June 11, 1962 Clarence Anglin
Bank Robbery
John W. Anglin
Bank Robbery
Frank Lee Morris
Bank Burglary
Alan (Clayton) West
Trans. Stolen Vehicle
The attempt which inspired the Clint Eastwood film Escape from Alcatraz. The participants fashioned plaster heads with real hair swept up from the barber shop floor. On the night they chose to leave, they left these heads in their beds and crept through the ventilators in their cells in the utility corridor. West could not fit through his hole and remained behind. From here, they wormed their way up to the roof. Prison authorities discovered that the men carved the holes with spoons stolen from the kitchen and an electric drill fashioned from a fan.
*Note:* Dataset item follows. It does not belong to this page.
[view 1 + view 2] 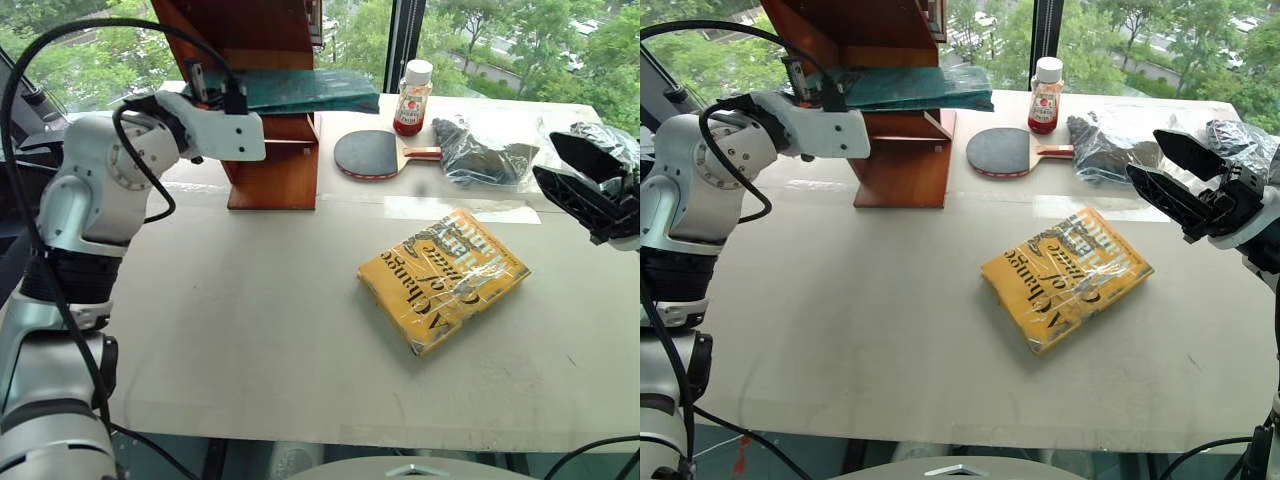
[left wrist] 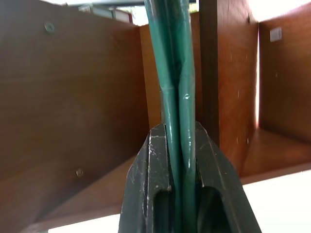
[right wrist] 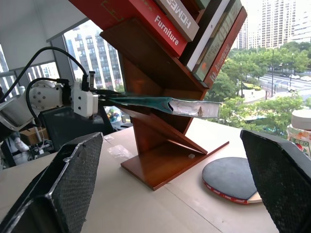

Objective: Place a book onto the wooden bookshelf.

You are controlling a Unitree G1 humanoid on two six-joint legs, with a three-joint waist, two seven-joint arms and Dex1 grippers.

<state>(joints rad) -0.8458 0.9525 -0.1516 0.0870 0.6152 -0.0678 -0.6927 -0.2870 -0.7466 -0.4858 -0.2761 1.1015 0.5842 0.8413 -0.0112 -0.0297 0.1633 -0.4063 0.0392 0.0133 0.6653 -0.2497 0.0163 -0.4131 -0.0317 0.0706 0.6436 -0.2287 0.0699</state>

There was also the usual question of whether these men made it to shore. The only trace ever found of them was a crudely-fashioned wallet filled with cash. Prisoners and romanticists continued to hope that Morris and the Anglins had made it.
December 12, 1962 John Paul Scott
Bank Robbery
Daryl Parker
Bank Robbery
Scott and Parker plunged in the water three months and one week before the prison closed. Parker blew his wind and swam to Little Alcatraz to avoid drowning. Scott, a better swimmer, paddled all the way to Fort Point using water wings he'd fashioned from a pair of rubber gloves. Once on the mainland, he collapsed from exhaustion and hypothermia. Two boys spotted him and called for help. Soon Scott was back on the Rock, his one bit of glory being that he was the only man to have made it off the Rock all the way to shore. This was the last escape from Alcatraz.